### Data extract
========================

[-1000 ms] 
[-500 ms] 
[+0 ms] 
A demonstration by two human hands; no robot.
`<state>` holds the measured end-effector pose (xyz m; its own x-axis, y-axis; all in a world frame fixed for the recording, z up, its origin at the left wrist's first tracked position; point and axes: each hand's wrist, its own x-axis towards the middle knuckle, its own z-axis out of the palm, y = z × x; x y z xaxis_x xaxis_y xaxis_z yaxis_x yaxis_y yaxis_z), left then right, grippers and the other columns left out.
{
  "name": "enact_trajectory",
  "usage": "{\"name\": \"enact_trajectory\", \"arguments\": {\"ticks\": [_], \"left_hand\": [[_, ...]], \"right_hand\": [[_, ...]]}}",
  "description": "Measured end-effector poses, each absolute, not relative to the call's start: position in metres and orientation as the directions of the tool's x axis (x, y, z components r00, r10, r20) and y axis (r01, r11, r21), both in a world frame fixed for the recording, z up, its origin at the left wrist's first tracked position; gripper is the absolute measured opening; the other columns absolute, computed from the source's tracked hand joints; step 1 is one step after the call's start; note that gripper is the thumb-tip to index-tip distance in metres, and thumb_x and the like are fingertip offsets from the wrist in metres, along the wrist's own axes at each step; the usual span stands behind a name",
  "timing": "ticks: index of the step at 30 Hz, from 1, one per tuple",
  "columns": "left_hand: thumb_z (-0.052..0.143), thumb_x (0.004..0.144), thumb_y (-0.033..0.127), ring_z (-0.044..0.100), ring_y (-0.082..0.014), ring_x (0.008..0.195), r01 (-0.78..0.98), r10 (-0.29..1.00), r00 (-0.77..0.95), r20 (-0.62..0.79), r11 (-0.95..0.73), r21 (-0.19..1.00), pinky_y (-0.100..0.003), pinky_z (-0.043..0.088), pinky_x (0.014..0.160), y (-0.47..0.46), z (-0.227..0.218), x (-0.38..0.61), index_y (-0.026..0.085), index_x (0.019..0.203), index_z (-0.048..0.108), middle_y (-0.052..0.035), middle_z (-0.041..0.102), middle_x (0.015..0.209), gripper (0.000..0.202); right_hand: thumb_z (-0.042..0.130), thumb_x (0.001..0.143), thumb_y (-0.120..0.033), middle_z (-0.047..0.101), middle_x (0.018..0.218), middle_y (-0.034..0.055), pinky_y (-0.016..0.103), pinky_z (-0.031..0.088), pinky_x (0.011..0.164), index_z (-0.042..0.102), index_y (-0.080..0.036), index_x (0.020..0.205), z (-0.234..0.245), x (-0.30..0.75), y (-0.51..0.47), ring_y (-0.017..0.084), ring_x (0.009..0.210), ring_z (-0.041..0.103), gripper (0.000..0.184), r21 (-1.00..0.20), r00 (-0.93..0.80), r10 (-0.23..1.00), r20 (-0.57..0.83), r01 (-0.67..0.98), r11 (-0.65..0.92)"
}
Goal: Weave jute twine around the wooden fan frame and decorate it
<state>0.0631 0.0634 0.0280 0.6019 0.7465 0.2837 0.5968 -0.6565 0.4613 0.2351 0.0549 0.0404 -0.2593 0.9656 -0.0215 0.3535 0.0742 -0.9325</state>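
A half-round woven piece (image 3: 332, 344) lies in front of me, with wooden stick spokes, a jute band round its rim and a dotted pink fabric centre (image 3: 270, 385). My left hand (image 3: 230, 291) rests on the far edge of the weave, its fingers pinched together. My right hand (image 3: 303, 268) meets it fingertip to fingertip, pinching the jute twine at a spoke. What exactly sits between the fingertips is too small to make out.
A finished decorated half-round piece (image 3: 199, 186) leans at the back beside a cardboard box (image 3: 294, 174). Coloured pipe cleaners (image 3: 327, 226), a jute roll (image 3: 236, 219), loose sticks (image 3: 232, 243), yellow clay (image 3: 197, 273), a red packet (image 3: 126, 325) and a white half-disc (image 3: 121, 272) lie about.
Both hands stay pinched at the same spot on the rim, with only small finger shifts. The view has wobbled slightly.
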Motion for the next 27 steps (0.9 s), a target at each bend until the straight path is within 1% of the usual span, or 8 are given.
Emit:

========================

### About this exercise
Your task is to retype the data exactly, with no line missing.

### Answer to this task
[-1000 ms] 
[-500 ms] 
[+0 ms] 
A demonstration by two human hands; no robot.
`<state>` holds the measured end-effector pose (xyz m; its own x-axis, y-axis; all in a world frame fixed for the recording, z up, its origin at the left wrist's first tracked position; point and axes: each hand's wrist, its own x-axis towards the middle knuckle, its own z-axis out of the palm, y = z × x; x y z xaxis_x xaxis_y xaxis_z yaxis_x yaxis_y yaxis_z), left then right, grippers and the other columns left out.
{
  "name": "enact_trajectory",
  "usage": "{\"name\": \"enact_trajectory\", \"arguments\": {\"ticks\": [_], \"left_hand\": [[_, ...]], \"right_hand\": [[_, ...]]}}",
  "description": "Measured end-effector poses, each absolute, not relative to the call's start: position in metres and orientation as the directions of the tool's x axis (x, y, z components r00, r10, r20) and y axis (r01, r11, r21), both in a world frame fixed for the recording, z up, its origin at the left wrist's first tracked position; gripper is the absolute measured opening; the other columns absolute, computed from the source's tracked hand joints; step 1 is one step after the call's start; note that gripper is the thumb-tip to index-tip distance in metres, and thumb_x and the like are fingertip offsets from the wrist in metres, along the wrist's own axes at each step; the usual span stands behind a name",
  "timing": "ticks: index of the step at 30 Hz, from 1, one per tuple",
  "columns": "left_hand: thumb_z (-0.052..0.143), thumb_x (0.004..0.144), thumb_y (-0.033..0.127), ring_z (-0.044..0.100), ring_y (-0.082..0.014), ring_x (0.008..0.195), r01 (-0.78..0.98), r10 (-0.29..1.00), r00 (-0.77..0.95), r20 (-0.62..0.79), r11 (-0.95..0.73), r21 (-0.19..1.00), pinky_y (-0.100..0.003), pinky_z (-0.043..0.088), pinky_x (0.014..0.160), y (-0.47..0.46), z (-0.227..0.218), x (-0.38..0.61), index_y (-0.026..0.085), index_x (0.019..0.203), index_z (-0.048..0.108), middle_y (-0.052..0.035), middle_z (-0.041..0.102), middle_x (0.015..0.209), gripper (0.000..0.202); right_hand: thumb_z (-0.042..0.130), thumb_x (0.001..0.143), thumb_y (-0.120..0.033), middle_z (-0.047..0.101), middle_x (0.018..0.218), middle_y (-0.034..0.055), pinky_y (-0.016..0.103), pinky_z (-0.031..0.088), pinky_x (0.011..0.164), index_z (-0.042..0.102), index_y (-0.080..0.036), index_x (0.020..0.205), z (-0.234..0.245), x (-0.30..0.75), y (-0.51..0.47), ring_y (-0.017..0.084), ring_x (0.009..0.210), ring_z (-0.041..0.103), gripper (0.000..0.184), r21 (-1.00..0.20), r00 (-0.93..0.80), r10 (-0.23..1.00), r20 (-0.57..0.83), r01 (-0.67..0.98), r11 (-0.65..0.92)"
}
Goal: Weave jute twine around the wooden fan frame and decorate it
<state>0.0631 0.0634 0.0280 0.6019 0.7465 0.2837 0.5968 -0.6565 0.4613 0.2351 0.0549 0.0404 -0.2593 0.9656 -0.0215 0.3535 0.0742 -0.9325</state>
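A half-round woven piece (image 3: 332, 344) lies in front of me, with wooden stick spokes, a jute band round its rim and a dotted pink fabric centre (image 3: 270, 385). My left hand (image 3: 230, 291) rests on the far edge of the weave, its fingers pinched together. My right hand (image 3: 303, 268) meets it fingertip to fingertip, pinching the jute twine at a spoke. What exactly sits between the fingertips is too small to make out.
A finished decorated half-round piece (image 3: 199, 186) leans at the back beside a cardboard box (image 3: 294, 174). Coloured pipe cleaners (image 3: 327, 226), a jute roll (image 3: 236, 219), loose sticks (image 3: 232, 243), yellow clay (image 3: 197, 273), a red packet (image 3: 126, 325) and a white half-disc (image 3: 121, 272) lie about.
Both hands stay pinched at the same spot on the rim, with only small finger shifts. The view has wobbled slightly.
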Motion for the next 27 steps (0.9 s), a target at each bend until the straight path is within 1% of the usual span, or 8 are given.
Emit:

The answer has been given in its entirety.